Et la voix qu’elle avait entendue déjà, s’élevant plus forte, répétait: «Oh! comme je t’aime! comme je t’aime!» Et Yvette la reconnaissait bien, cette voix-là, celle de sa mère.

Une large goutte d’eau tiède lui tomba sur le front, et une petite agitation presque imperceptible courut dans les feuilles, le frémissement de la pluie qui commence.

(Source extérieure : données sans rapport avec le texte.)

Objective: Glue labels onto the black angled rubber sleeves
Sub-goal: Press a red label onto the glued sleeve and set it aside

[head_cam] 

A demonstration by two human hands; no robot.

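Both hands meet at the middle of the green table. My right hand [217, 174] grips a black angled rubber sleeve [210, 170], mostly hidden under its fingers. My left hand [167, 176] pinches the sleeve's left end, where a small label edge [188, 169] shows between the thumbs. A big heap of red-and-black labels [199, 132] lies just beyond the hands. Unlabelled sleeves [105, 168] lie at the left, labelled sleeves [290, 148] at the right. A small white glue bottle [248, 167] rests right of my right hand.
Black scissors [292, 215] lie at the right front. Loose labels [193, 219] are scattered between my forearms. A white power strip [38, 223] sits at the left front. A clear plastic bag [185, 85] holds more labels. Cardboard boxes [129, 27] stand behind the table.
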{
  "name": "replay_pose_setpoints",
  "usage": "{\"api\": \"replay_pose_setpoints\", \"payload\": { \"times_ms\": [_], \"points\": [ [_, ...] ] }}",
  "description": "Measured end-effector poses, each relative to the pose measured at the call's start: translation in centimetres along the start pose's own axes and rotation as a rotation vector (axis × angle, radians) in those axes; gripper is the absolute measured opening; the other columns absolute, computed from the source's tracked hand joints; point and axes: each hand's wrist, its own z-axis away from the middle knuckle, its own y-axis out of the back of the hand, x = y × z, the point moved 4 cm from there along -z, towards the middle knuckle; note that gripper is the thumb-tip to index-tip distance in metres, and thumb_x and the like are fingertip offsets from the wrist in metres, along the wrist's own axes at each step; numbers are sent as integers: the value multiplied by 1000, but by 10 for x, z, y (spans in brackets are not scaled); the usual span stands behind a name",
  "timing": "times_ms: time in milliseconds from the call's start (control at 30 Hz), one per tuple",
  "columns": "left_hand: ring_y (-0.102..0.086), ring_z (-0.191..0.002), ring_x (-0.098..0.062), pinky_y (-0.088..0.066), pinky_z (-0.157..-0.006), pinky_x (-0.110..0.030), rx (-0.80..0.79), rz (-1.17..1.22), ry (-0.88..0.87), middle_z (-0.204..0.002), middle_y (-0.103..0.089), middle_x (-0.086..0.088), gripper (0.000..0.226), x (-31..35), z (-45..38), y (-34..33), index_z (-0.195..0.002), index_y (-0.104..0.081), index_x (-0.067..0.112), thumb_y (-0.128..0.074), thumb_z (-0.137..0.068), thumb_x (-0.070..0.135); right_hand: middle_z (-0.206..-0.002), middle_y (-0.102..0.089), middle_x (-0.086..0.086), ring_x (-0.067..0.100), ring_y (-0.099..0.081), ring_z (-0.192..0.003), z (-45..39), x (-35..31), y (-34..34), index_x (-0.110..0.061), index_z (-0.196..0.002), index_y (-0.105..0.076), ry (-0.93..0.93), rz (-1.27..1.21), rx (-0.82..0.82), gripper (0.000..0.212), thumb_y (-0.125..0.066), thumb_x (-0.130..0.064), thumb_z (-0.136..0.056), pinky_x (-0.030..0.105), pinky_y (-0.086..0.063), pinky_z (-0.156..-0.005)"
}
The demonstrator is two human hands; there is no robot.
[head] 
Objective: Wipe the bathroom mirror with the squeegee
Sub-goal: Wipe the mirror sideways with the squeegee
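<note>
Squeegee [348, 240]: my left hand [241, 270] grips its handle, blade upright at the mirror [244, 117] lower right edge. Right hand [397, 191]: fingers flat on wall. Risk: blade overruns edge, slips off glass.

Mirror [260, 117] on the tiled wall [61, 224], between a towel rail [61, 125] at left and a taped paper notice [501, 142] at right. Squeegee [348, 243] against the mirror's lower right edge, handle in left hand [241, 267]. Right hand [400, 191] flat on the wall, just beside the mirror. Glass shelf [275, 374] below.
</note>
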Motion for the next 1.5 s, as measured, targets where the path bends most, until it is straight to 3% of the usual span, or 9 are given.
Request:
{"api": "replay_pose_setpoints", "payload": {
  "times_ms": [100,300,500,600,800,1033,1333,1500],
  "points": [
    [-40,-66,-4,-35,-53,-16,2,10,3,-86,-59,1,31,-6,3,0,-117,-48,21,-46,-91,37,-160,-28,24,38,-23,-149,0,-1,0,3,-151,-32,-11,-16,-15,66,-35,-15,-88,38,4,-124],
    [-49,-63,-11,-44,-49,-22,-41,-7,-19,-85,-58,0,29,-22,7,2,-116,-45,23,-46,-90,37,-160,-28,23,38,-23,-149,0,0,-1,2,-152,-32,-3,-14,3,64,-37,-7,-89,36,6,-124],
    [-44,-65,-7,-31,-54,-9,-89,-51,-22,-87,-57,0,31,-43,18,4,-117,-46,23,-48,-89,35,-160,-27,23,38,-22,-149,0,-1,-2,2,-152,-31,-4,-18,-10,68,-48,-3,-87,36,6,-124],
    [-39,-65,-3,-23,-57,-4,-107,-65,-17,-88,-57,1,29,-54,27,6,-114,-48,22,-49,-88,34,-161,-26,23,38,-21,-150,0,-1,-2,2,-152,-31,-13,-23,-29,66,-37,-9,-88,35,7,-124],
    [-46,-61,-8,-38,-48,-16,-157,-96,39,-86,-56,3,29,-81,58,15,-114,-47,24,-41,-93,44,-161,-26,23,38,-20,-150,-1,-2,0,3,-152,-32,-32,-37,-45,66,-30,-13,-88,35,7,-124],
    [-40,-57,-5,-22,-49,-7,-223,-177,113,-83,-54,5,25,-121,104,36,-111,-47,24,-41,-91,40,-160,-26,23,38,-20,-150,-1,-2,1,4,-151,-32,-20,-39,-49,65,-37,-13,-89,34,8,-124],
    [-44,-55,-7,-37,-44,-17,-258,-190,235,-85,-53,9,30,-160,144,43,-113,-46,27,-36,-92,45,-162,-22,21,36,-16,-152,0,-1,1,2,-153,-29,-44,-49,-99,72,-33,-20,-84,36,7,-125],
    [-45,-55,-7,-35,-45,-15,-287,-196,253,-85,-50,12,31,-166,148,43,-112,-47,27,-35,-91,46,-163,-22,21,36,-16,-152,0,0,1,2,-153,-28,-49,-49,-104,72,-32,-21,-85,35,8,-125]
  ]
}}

Puis une rumeur accourut venue de loin, une rumeur confuse, pareille au bruit du vent dans les branches; c’était l’averse lourde s’abattant en nappe sur la terre, sur le fleuve, sur les arbres. En quelques instants, l’eau ruissela autour d’elle, la couvrant, l’éclaboussant, la pénétrant comme un bain. Elle ne remuait point, songeant seulement à ce qu’on faisait sur la terrasse.

Elle les entendit qui se levaient et qui montaient dans leurs chambres. Des portes se fermèrent à l’intérieur de la maison; et la jeune fille, obéissant à un désir de savoir irrésistible, qui l’affolait et la torturait, se jeta dans l’escalier, ouvrit doucement la porte du dehors, et traversant le gazon sous la tombée furieuse de la pluie, courut se cacher dans un massif pour regarder les fenêtres.

Une seule était éclairée, celle de sa mère. Et, tout à coup, deux ombres apparurent dans le carré lumineux, deux ombres côte à côte. Puis, se rapprochant, elles n’en firent plus qu’une; et un nouvel éclair projetant sur la façade un rapide et éblouissant jet de feu, elle les vit qui s’embrassaient, les bras serrés autour du cou.

Alors, éperdue, sans réfléchir, sans savoir ce qu’elle faisait, elle cria de toute sa force, d’une voix suraiguë: «Maman!» comme on crie pour avertir les gens d’un danger de mort.

Son appel désespéré se perdit dans le clapotement de l’eau, mais le couple enlacé se sépara, inquiet. Et une des ombres disparut, tandis que l’autre cherchait à distinguer quelque chose à travers les ténèbres du jardin.

Alors, craignant d’être surprise, de rencontrer sa mère en cet instant, Yvette s’élança vers la maison, remonta précipitamment l’escalier en laissant derrière elle une traînée d’eau qui coulait de marche en marche, et elle s’enferma dans sa chambre, résolue à n’ouvrir sa porte à personne.

Et sans ôter sa robe ruisselante et collée à sa chair, elle tomba sur les genoux en joignant les mains, implorant dans sa détresse quelque protection surhumaine, le secours mystérieux du ciel, l’aide inconnue qu’on réclame aux heures de larmes et de désespoir.

Les grands éclairs jetaient d’instant en instant leurs reflets livides dans sa chambre, et elle se voyait brusquement dans la glace de son armoire, avec ses cheveux déroulés et trempés, tellement étrange qu’elle ne se reconnaissait pas.